The available data for side effects and toxicity seem to be similar in the two populations (16). CDK4/6 inhibitors are well tolerated by treated patients. In the presence of side effects, supportive care measures and dose modification are applied. Primarily neutropenia and hematological toxicities represent common side effects observed in patients treated with palbociclib and ribociclib, compared to those treated with abemaciclib (17). Cytopenia is frequently provoked by CDK4/6 inhibitors and is considered an on-target effect, due to the role of CDK6 in the proliferation of hematological precursors. Chemotherapy induces apoptosis, while CDK4/6 inhibitors have a cytostatic effect by interacting with neutrophil precursors and thus leading to cellular quiescence rapidly replaced when the substances are held (18). To allow the replacement of hematological precursors, palbociclib and ribociclib are administered intermittently (i.e., 21 days on followed by 7 days off). Abemaciclib, which is more selective for CDK4 than CDK6, can be dosed continuously because it is associated with a lower prevalence of hematological toxicities. Abemaciclib causes more gastrointestinal side effects like diarrhea (19). All three CDK4/6 inhibitors represent the principal substrates of the cytochrome P450 3A4 (CYP3A4) enzyme. Their interaction with other drugs is mediated by a modification of the CYP pathway. As a consequence, moderate or strong inhibitors or inducers of CYP3A4 must be avoided for patients treated with these inhibitors (20). Thus, before starting treatment of MBC patients with CDK4/6 inhibitors, it is necessary to know what other drugs these patients are on, to avoid pharmacological interactions.

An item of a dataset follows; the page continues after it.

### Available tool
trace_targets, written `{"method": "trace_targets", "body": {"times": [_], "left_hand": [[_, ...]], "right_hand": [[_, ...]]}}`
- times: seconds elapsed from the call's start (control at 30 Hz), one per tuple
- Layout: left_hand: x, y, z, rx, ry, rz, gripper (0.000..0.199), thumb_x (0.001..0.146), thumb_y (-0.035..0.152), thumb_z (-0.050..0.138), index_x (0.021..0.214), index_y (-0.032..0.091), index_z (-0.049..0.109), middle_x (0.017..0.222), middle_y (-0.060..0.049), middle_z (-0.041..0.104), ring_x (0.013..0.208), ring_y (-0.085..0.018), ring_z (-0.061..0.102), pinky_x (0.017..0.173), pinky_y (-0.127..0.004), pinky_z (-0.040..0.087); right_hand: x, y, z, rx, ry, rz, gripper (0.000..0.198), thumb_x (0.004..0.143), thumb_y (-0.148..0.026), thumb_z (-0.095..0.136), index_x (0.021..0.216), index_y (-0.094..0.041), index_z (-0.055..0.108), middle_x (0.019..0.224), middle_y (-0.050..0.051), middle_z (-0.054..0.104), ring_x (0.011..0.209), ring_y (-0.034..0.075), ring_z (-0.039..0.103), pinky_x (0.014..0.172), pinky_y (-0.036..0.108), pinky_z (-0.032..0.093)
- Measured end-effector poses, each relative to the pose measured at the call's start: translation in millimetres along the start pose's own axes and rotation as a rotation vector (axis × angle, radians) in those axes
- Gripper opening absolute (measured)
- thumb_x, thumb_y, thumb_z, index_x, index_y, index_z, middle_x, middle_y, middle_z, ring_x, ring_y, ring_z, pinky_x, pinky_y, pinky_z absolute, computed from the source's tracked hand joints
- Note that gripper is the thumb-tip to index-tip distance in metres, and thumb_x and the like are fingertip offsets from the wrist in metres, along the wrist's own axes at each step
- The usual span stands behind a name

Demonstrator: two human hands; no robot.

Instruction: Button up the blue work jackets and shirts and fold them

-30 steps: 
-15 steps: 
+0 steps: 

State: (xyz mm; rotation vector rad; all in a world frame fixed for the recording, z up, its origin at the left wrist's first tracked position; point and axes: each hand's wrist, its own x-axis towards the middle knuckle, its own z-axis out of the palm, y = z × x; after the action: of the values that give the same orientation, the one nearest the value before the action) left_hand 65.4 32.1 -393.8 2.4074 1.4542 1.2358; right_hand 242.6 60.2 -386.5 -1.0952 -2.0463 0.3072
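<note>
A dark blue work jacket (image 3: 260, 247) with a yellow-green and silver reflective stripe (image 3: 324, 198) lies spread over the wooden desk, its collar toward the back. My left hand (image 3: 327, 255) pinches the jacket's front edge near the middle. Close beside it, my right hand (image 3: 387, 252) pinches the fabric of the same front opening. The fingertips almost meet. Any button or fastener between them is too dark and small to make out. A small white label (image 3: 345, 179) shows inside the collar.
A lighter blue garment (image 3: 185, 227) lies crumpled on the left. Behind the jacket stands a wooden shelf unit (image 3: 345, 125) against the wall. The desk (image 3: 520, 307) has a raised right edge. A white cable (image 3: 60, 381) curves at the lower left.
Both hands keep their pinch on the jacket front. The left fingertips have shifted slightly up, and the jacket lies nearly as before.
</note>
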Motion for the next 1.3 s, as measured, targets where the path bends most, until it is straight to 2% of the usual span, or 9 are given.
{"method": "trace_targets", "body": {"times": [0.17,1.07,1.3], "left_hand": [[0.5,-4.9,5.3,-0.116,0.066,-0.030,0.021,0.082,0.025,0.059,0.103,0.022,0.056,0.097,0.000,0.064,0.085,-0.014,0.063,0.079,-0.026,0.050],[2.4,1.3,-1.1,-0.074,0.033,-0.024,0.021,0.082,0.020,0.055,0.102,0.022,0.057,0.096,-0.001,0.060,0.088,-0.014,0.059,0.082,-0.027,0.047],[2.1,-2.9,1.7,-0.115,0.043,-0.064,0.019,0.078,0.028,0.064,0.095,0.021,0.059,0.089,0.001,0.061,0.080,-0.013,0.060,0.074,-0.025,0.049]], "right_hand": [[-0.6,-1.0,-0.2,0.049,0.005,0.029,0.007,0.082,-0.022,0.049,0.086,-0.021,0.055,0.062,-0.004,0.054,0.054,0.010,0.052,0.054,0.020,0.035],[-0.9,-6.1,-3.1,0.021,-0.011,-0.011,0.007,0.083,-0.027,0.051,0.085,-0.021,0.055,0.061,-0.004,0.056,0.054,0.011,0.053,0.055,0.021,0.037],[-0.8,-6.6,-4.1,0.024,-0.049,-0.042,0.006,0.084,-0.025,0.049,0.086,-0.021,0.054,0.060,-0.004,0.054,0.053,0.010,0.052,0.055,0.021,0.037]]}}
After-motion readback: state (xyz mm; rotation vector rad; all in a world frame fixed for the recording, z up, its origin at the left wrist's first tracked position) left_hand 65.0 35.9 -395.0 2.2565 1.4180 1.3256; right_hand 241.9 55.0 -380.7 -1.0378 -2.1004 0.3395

The Effects of CDK4/6 Inhibitors in the Treatment of Metastatic Breast Cancer: An Update on Clinical Studies

The combination of CDK4/6 inhibitors with ET represents the standard of care for patients with HER- and HER2+ MBC. Compared to endocrine monotherapy, this combination has many positive effects, including higher response rates and progression-free survival (PFS) benefits, thus maintaining or improving patients’ quality of life. CDK4/6 inhibitors can be combined to fulvestrant (in an endocrine-resistant setting) or to an aromatase inhibitor (in a setting of endocrine-sensitive disease) in de novo or recurrent MBC, in first, second, or further lines (18,21-22). Clinical studies conducted on MBC patients treated with CDK4/6 inhibitors have indicated that the elderly population are represented marginally, and that all participants showed an Eastern Cooperative Oncology Group (ECOG) functional status of 0-1 (23). With regards to the adverse effects of CDK4/6 inhibitors, toxicity represents an important issue in the elderly population. The incidence of neutropenia is higher by using palbociclib and ribociclib. Moreover, neutropenia represents the most frequent side effect related to treatment with abemaciclib. In addition, the data available indicate that advanced age is not a criterion for modifying the dosage of any CDK4/6 inhibitor (17). As reported by Stravodimou et al. (24) for novel advanced luminal breast cancers, combinations of endocrine treatment with CDK4/6 inhibitors, phosphatidylinositol 3-kinase (PI3K) inhibitors (for mutant cancers) and mTOR inhibitors, are the principal therapy and many drugs of these classes have been approved.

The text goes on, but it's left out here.